* _Your instructions_:
Working from the start of the listing, please write out exactly the lines through the one that holds "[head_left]", both included, and omit all pictures.

* _Information provided_:
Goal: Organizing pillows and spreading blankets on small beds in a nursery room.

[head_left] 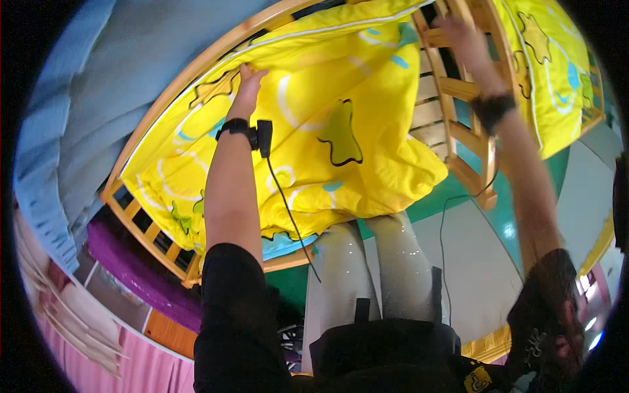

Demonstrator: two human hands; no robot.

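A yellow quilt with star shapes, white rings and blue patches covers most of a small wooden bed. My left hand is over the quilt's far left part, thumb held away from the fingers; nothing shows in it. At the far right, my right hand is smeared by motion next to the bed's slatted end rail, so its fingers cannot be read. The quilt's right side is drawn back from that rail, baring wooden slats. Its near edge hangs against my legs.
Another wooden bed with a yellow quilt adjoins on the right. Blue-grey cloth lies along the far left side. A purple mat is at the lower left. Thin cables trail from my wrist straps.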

* _Written reply_:
Goal: Organizing pillows and spreading blankets on small beds in a nursery room.

[head_left] 

What has been written completes the answer.